→ **WORK TASK**
What is needed is an exact retyping of the records below, from the first line through the line that contains "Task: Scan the".

Dataset records
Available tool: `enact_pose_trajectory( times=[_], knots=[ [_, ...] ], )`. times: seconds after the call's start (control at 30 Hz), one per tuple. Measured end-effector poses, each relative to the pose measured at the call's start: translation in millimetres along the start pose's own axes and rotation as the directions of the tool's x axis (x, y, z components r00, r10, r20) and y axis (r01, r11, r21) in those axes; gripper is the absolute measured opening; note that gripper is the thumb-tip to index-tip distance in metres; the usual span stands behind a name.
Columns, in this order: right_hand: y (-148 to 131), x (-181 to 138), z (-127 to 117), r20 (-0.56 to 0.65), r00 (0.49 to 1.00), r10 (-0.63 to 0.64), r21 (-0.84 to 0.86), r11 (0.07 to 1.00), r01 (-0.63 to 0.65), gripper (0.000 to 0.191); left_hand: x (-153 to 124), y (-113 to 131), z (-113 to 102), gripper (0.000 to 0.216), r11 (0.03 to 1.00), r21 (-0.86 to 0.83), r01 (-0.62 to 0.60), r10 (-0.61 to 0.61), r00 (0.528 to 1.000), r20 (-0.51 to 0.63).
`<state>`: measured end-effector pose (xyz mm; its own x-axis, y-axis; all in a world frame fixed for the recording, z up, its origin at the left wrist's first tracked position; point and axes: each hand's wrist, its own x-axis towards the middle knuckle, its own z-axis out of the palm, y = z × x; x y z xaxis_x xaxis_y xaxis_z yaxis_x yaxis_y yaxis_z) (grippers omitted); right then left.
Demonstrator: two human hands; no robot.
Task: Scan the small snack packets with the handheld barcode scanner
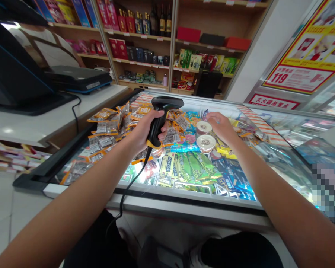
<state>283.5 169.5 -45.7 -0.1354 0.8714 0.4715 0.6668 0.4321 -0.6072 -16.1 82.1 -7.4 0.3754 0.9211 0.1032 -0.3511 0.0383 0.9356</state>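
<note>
My left hand is wrapped round the grip of a black and yellow barcode scanner, whose head points to the right. Its black cord hangs over the freezer's front edge. My right hand is over the middle of the chest freezer, fingers bent and close to a purple packet. What those fingertips hold, if anything, is hidden. Just left of this hand are two round tubs with white lids, a rear tub and a front tub.
Small orange-edged packets are heaped on the freezer's left side. Green ice-cream packets and blue packets show through the glass. A counter with a scale stands at left, near a person. Shelves line the back.
</note>
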Motion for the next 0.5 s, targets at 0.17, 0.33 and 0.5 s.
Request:
enact_pose_trajectory(
  times=[0.17, 0.33, 0.5],
  knots=[
    [-12.5, 24.0, 66.0, 0.162, 0.983, 0.087, 0.006, 0.996, -0.089, 0.047, -1.5, -0.5, -3.9, 0.03, 0.997, 0.079, 0.017, -0.021, 0.998, 0.062],
    [-9.8, 31.1, 79.0, 0.182, 0.981, 0.072, -0.077, 0.995, -0.059, 0.051, -2.2, -1.7, -4.1, 0.034, 0.986, 0.165, 0.009, -0.031, 0.991, 0.131],
    [-4.4, 20.6, 57.0, 0.168, 0.985, 0.032, 0.04, 0.998, -0.039, 0.047, -2.4, -2.8, -1.7, 0.036, 0.978, 0.21, -0.001, -0.027, 0.991, 0.13]
  ],
)
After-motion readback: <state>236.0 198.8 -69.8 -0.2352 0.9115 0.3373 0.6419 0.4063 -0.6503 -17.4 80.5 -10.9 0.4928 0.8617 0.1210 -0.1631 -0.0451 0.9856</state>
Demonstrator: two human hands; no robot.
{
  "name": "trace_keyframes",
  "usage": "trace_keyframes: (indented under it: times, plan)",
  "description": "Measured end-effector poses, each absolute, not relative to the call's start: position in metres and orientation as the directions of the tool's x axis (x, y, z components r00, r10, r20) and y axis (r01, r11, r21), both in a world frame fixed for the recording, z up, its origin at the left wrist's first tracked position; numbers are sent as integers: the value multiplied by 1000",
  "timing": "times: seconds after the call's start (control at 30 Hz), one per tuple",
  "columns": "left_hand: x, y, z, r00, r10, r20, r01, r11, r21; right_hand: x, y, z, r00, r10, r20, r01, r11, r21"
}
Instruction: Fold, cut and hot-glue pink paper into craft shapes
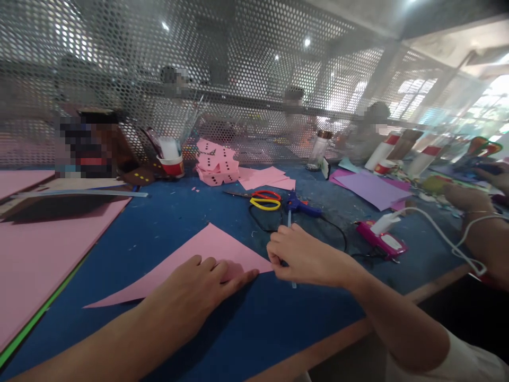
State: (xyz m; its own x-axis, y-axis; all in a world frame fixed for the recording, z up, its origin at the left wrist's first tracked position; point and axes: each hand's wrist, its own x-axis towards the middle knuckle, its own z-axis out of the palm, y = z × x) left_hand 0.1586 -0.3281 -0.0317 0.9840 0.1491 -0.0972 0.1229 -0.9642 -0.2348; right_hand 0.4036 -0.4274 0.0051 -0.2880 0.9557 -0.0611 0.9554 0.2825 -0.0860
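Note:
A sheet of pink paper (207,243), folded into a triangle, lies on the blue table in front of me. My left hand (209,284) rests on it, pressing near the lower edge; one finger stretches along the fold toward the right corner, while the others are bent. At that corner, my right hand (296,254) is closed, pinching the paper's tip between thumb and fingers. A translucent glue stick (294,285) shows partly beneath my right hand. Just beyond it are a blue glue gun (304,206) and scissors (265,200) with red and yellow handles.
Large pink sheets (51,260) lie at left. Dotted pink paper pieces (217,164) and a paper cup (172,165) stand by the perforated metal screen (246,63). Purple paper (371,188) and a magenta power strip (382,240) are at right, near another person's arm (483,233).

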Motion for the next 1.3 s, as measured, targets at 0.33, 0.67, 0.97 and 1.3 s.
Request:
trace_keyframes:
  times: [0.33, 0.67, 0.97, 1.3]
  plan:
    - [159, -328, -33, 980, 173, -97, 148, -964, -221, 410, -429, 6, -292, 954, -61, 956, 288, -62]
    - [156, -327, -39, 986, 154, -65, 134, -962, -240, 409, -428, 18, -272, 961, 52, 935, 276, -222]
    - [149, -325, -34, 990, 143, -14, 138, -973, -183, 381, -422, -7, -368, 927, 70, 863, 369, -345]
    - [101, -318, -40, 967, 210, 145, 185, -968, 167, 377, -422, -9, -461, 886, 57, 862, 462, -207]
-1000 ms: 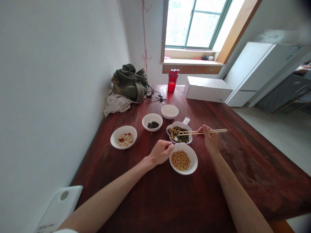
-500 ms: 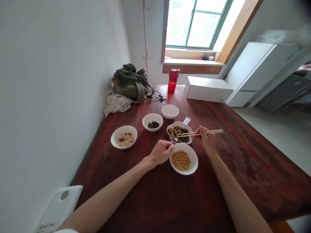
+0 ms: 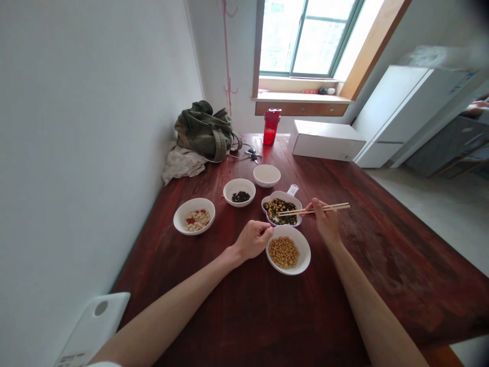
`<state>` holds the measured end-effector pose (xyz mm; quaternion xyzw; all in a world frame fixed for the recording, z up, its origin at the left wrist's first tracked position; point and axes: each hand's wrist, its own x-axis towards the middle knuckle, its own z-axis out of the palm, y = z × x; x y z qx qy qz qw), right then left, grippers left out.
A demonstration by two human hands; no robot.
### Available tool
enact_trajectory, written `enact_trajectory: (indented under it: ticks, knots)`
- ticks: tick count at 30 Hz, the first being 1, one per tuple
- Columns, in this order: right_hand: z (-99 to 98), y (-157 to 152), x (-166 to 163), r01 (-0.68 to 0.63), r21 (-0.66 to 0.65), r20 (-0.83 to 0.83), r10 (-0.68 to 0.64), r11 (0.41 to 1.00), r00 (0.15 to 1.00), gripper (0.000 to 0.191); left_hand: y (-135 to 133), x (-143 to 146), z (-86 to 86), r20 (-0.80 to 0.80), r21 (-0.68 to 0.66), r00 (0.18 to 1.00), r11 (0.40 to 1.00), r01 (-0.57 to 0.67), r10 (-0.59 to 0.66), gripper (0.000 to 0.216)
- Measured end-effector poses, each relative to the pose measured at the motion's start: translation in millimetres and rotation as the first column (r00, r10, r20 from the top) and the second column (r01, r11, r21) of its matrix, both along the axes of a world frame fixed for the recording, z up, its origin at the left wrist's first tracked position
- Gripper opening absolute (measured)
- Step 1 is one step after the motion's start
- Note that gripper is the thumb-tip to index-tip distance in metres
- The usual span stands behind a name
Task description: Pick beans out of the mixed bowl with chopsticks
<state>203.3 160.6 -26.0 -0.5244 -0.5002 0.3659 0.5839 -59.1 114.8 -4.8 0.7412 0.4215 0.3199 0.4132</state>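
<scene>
In the head view, your right hand (image 3: pixel 325 222) is closed around a pair of wooden chopsticks (image 3: pixel 317 209). They look light, stiff and slippery, so they call for a firm pinch around the middle, where you have them now. Their tips reach over the purple-rimmed dish (image 3: pixel 281 194) of mixed beans, though you cannot tell whether they touch the food. Your left hand (image 3: pixel 252 240) is curled shut with nothing showing in it, resting at the rim of the white bowl of soybeans (image 3: pixel 301 252), just on the near side of the dish. Beyond the dish sit a bowl of black beans (image 3: pixel 239 182) and a plain white bowl (image 3: pixel 266 175); left of it is a bowl of sliced nuts and red pieces (image 3: pixel 182 216), all on the dark wooden desk (image 3: pixel 382 265).
</scene>
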Motion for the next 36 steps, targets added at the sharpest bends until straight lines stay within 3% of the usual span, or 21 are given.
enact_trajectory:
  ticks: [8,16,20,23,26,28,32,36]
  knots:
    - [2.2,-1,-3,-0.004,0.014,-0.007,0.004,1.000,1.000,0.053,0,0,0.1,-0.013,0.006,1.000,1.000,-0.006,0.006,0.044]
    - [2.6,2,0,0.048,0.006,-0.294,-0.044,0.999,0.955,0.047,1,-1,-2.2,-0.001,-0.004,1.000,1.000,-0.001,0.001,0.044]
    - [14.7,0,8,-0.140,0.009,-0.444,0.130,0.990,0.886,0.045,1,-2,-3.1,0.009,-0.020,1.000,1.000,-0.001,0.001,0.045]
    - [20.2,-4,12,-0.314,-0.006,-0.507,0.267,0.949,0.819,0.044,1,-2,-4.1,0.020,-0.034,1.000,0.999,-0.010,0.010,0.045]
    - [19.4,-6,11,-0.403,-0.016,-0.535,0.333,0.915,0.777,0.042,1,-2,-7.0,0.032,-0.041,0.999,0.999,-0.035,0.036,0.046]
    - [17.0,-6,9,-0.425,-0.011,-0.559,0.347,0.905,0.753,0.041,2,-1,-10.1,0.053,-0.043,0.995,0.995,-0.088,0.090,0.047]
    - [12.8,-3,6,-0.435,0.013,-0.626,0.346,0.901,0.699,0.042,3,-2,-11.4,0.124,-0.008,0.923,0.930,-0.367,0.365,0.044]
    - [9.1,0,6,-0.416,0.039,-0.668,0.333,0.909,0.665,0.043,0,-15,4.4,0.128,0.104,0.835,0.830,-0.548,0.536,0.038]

→ **EXERCISE RESULT**
Available tool: `enact_pose_trajectory( times=[_], knots=[ [_, ...] ], )`. times: seconds after the call's start (control at 30 Hz), one per tuple. Measured end-effector poses, each relative to the pose measured at the call's start: translation in millimetres along the start pose's own axes and rotation as the directions of the tool's x axis (x, y, z components r00, r10, r20) and y axis (r01, r11, r21) in those axes; gripper is the absolute measured opening; note that gripper is the thumb-tip to index-tip distance in metres; the usual span stands behind a name.
Columns, in this order: right_hand: y (-148 to 131), x (-181 to 138), z (-127 to 117), r20 (-0.56 to 0.65), r00 (0.49 to 1.00), r10 (-0.63 to 0.64), r21 (-0.84 to 0.86), r11 (0.07 to 1.00), r01 (-0.63 to 0.65), gripper (0.000 to 0.191); left_hand: x (-153 to 124), y (-113 to 131), z (-113 to 102), gripper (0.000 to 0.216), r11 (0.03 to 1.00), r21 (-0.86 to 0.83), r01 (-0.62 to 0.60), r10 (-0.61 to 0.61), r00 (0.528 to 1.000), r20 (-0.51 to 0.63).
`<state>`: measured end-effector pose (xyz mm; its own x-axis, y-axis; all in a world frame fixed for the recording, z up, its origin at the left wrist's first tracked position; point and axes: each hand's wrist, its own x-axis towards the middle knuckle, its own z-axis out of the palm, y = z × x; x y z xaxis_x xaxis_y xaxis_z yaxis_x yaxis_y yaxis_z) (grippers omitted); right then left.
Demonstrator: two human hands; no robot.
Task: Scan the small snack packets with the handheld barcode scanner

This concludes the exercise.